Housing association rents

Housing associations are charitable organisations whose mission is to provide affordable, good quality housing. The majority of housing association homes are let for social rent - on average around 50% of market rent - but housing associations provide a range of different types of rented housing including supported housing, shared ownership, affordable rent (up to 80% of market rent) and cross-subsidy market rent.

Rent is the main source of income for housing associations. This does not generate profits – rent paid to housing associations is re-invested into homes and services. Rent funds a wide range of housing association work including maintenance of existing homes, delivering services for residents and communities, upgrading and decarbonising homes, and building desperately needed new homes.  
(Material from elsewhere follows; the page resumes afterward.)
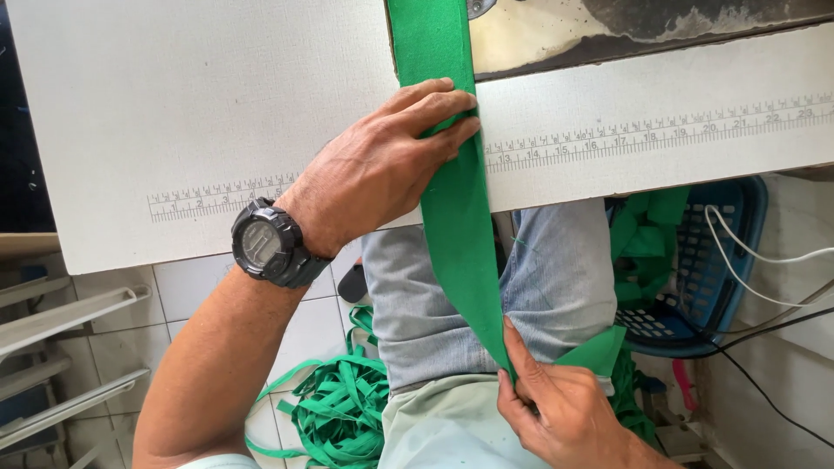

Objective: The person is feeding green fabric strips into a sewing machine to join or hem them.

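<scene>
Green fabric strip [456, 226] between both hands; blue basket [721, 260] beside knee.

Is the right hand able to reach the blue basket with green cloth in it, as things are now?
Probably yes. The blue basket stands just beside the right hand, with nothing between them. But that hand now pinches the green strip, so it is not free.

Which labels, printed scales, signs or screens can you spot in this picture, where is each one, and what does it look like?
Printed ruler scale: runs along the white table edge, thin dark tick marks, interrupted by the green fabric strip under the left hand.
Watch screen: on the left wrist, small greyish display in a round black case.
No packages or signs visible.
</scene>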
Since 2001, social rent has been set according to a government formula. This creates a ‘formula rent’ for each home, based on the relative sale value and size of the home, and relative local income levels – with the intention that similar rent is charged for similar social homes. The link to local incomes helps to keep social rents affordable.
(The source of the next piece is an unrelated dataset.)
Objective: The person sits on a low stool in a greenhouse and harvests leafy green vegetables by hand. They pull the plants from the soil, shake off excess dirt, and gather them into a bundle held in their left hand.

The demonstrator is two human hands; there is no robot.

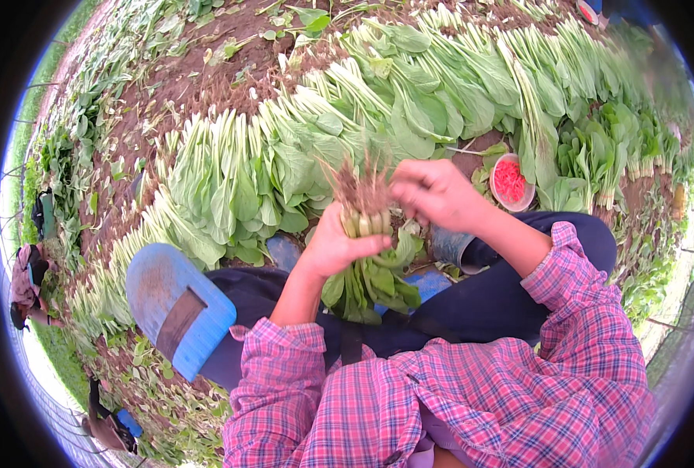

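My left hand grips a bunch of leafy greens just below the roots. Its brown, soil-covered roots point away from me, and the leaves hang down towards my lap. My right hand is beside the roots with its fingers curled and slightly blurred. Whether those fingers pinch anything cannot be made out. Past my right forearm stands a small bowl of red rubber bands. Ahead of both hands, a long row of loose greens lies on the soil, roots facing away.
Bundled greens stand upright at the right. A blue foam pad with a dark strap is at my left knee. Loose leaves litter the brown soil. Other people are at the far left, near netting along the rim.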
The government then sets the maximum annual permissible changes for these rents by issuing a direction to the Regulator of Social Housing, to update the Rent Standard. This is commonly known as the ‘rent settlement’. The current rent settlement runs until 31 March 2026 and says that social rents can increase by up to CPI+1% each year. The government is currently consulting on a new rent settlement.

Rent convergence

In 2002, the government introduced a policy of ‘convergence’ to bring the rent of all social homes in line with the ‘formula’ rent over time. This was to address historic differences in rents across similar social homes that resulted from their having been built in different time periods, regulatory and financial environments. In 2015, the government abandoned the policy of convergence, which means the rent on some social homes is lower than formula rent. In 2023/24, 71.4% of homes paid social rents that were below formula rent.

Resident affordability

Housing associations believe that everyone should be able to live in a good quality home that they can afford. Rent-setting is a complex balancing act that needs to ensure housing associations are providing affordable housing to residents while maintaining the financial capacity to deliver good quality homes and services, meet strategic challenges (such as decarbonisation) and build the new homes our country so desperately needs.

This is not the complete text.